▸ **Requirement**
Look through the data below and work out how many lines contain the string "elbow". Give the number alone.

▸ **Data**
※
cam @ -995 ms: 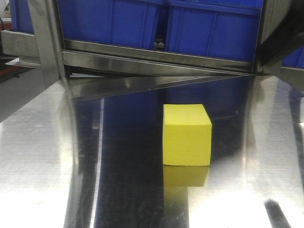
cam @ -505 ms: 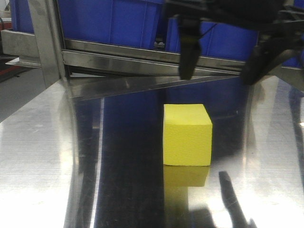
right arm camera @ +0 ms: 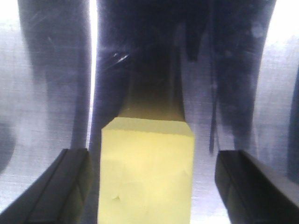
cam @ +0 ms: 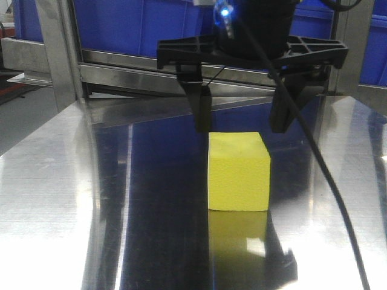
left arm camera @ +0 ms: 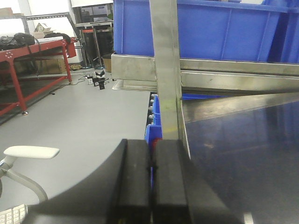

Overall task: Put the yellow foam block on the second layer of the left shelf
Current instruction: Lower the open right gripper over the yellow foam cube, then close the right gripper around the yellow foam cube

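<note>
The yellow foam block (cam: 238, 172) stands on the shiny steel table (cam: 54, 199), right of centre. My right gripper (cam: 242, 128) hangs just above and behind it, open, with one black finger (cam: 202, 109) at the block's left top corner and the other at its right. In the right wrist view the block (right arm camera: 147, 172) lies between the open gripper's (right arm camera: 152, 156) fingers, closer to the left one, with gaps on both sides. My left gripper (left arm camera: 152, 161) is shut on nothing, at the table's left edge beside a steel shelf post (left arm camera: 166, 70).
A steel shelf frame (cam: 181, 72) holding blue plastic bins (cam: 139, 27) runs along the back of the table. An upright post (cam: 57, 54) stands at the back left. A black cable (cam: 326, 181) hangs down from the right arm. A red frame (left arm camera: 37, 70) stands on the floor at the left.
The right gripper has come into view from the upper right and moved left and down. Its open fingers now stand on either side of the block's top. The block has not moved.
</note>
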`<action>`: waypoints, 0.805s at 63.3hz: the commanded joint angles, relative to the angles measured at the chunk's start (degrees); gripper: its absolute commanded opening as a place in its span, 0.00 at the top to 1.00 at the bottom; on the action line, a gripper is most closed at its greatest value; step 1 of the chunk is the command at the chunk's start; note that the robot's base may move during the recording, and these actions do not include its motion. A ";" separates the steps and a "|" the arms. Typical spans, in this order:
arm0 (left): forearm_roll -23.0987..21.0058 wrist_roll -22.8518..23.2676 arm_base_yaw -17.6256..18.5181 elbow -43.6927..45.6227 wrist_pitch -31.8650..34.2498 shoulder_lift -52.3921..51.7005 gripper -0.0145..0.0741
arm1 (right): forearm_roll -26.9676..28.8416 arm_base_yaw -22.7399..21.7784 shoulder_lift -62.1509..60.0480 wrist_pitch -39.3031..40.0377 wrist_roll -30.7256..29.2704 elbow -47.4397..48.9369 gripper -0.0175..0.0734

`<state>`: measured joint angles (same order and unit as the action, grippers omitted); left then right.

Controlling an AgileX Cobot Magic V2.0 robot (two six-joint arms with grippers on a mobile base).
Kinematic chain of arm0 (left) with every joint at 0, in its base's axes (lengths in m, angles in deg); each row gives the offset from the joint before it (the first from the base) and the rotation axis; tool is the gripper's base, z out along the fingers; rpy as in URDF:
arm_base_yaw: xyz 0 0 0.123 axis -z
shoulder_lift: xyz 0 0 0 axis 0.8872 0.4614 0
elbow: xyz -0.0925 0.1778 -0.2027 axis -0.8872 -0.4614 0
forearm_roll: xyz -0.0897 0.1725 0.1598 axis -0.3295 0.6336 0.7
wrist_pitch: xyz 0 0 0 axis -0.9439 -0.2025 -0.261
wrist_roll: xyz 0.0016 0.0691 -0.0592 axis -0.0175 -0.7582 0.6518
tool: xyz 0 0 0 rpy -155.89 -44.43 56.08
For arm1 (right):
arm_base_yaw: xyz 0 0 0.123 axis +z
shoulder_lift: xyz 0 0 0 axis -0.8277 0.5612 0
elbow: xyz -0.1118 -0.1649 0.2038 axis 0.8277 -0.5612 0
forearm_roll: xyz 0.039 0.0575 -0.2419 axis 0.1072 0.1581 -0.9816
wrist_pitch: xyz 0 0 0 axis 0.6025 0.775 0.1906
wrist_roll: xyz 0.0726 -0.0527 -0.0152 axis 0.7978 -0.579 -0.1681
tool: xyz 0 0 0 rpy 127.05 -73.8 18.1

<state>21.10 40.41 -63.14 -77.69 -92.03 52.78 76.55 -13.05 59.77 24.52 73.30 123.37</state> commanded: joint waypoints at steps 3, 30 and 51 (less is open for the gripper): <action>-0.29 0.22 0.23 -1.40 4.73 -0.95 0.70 | -1.49 0.51 -1.85 1.54 0.30 1.89 0.12; -0.29 0.22 0.23 -1.40 4.73 -0.95 0.70 | -1.43 0.50 2.82 0.68 1.26 1.78 0.12; -0.29 0.22 0.23 -1.40 4.73 -0.95 0.70 | 1.29 0.32 4.74 0.35 1.26 1.68 0.12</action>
<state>21.10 40.41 -63.14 -77.69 -92.03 52.78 78.31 -12.50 66.76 24.63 74.58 123.41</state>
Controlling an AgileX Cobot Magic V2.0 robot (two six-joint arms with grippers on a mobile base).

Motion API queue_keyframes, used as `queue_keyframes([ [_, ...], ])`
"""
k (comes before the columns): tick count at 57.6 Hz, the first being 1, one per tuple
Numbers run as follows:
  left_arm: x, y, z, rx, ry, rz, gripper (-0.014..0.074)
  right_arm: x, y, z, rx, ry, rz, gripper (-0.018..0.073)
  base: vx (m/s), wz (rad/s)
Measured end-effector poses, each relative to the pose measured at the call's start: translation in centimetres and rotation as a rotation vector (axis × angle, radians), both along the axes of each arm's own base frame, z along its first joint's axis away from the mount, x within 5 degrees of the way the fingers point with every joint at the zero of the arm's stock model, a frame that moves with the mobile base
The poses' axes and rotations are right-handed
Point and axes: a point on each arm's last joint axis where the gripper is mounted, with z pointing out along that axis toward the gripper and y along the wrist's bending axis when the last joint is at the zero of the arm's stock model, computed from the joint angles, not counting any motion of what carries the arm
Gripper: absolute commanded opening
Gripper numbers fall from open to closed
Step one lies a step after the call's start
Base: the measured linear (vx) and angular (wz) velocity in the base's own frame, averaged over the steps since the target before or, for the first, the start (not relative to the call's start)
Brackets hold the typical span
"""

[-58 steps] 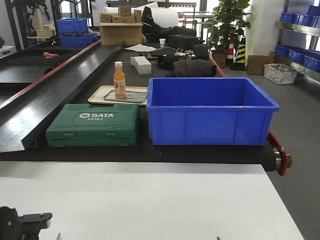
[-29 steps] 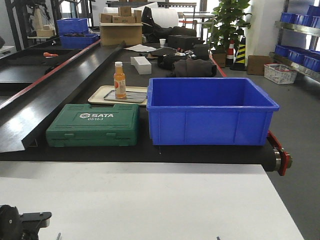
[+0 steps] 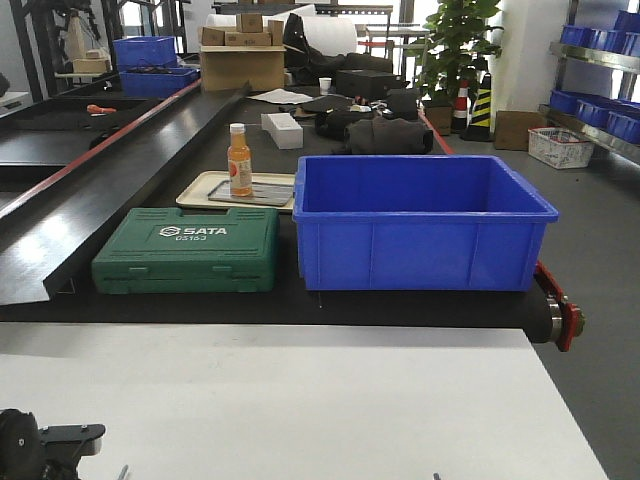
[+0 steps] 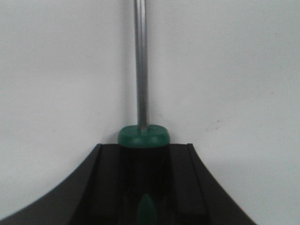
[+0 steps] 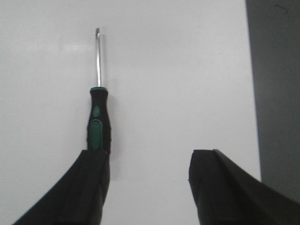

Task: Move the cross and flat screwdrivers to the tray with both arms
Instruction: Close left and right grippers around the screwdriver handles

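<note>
Left gripper [image 4: 145, 149]: jaws narrow, handle of one screwdriver [image 4: 142, 135] between them, shaft pointing straight ahead. Looks clamped, but contact is hard to confirm. Right gripper [image 5: 149, 157]: jaws wide apart. Other screwdriver [image 5: 97, 124] lies flat on white table [image 5: 187, 70], butt at the view-left finger, outside the gap.

Left screwdriver [image 4: 142, 133]: silver shaft, green collar, black handle with a green inlay. Right screwdriver [image 5: 96, 124]: same scheme, 2 green inlays on black. Left gripper [image 4: 143, 157] and right gripper [image 5: 149, 158] both black. Table [image 5: 178, 70] plain white. Bin [image 3: 420, 225] solid blue. Case [image 3: 188, 250] green, white SATA lettering. Bottle [image 3: 239, 165] orange, white cap. Small tray [image 3: 193, 192] beige. Belt [image 3: 130, 170] black, red edge.
</note>
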Motion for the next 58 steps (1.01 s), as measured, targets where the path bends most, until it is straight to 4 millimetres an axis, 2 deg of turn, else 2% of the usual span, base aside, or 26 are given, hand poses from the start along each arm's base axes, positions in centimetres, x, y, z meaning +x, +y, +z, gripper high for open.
queue_keyframes([
  [12, 0.0, 0.0, 0.2, -0.001, -0.009, -0.001, -0.0001, 4.3, 0.7, -0.6, 0.054, 0.081, 0.074, 0.044, 0.0, 0.0],
  [15, 0.0, 0.0, 0.2, -0.003, -0.009, 0.001, -0.0001, 6.0, 0.8, -1.4, 0.056, 0.123, 0.086, 0.044, 0.0, 0.0],
  [19, 0.0, 0.0, 0.2, -0.003, -0.009, 0.001, -0.0001, 7.2, 1.2, -2.2, 0.049, 0.156, 0.105, 0.044, 0.0, 0.0],
  [23, 0.0, 0.0, 0.2, -0.003, -0.009, 0.001, -0.0001, 8.5, 2.4, -3.3, 0.025, 0.194, 0.157, 0.044, 0.0, 0.0],
  [29, 0.0, 0.0, 0.2, -0.004, -0.008, 0.002, -0.0001, 9.7, 4.4, -4.9, -0.02, 0.242, 0.201, 0.044, 0.0, 0.0],
  [40, 0.0, 0.0, 0.2, -0.005, -0.008, 0.003, -0.0001, 11.5, 7.4, -8.1, -0.098, 0.331, 0.156, 0.044, 0.0, 0.0],
  [48, 0.0, 0.0, 0.2, -0.005, -0.008, 0.003, -0.0001, 12.2, 8.7, -10.1, -0.122, 0.376, 0.156, 0.044, 0.0, 0.0],
  [58, 0.0, 0.0, 0.2, -0.005, -0.009, 0.004, -0.0001, 12.7, 8.9, -12.4, -0.14, 0.429, 0.133, 0.044, 0.0, 0.0],
])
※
▸ **The completed task**
4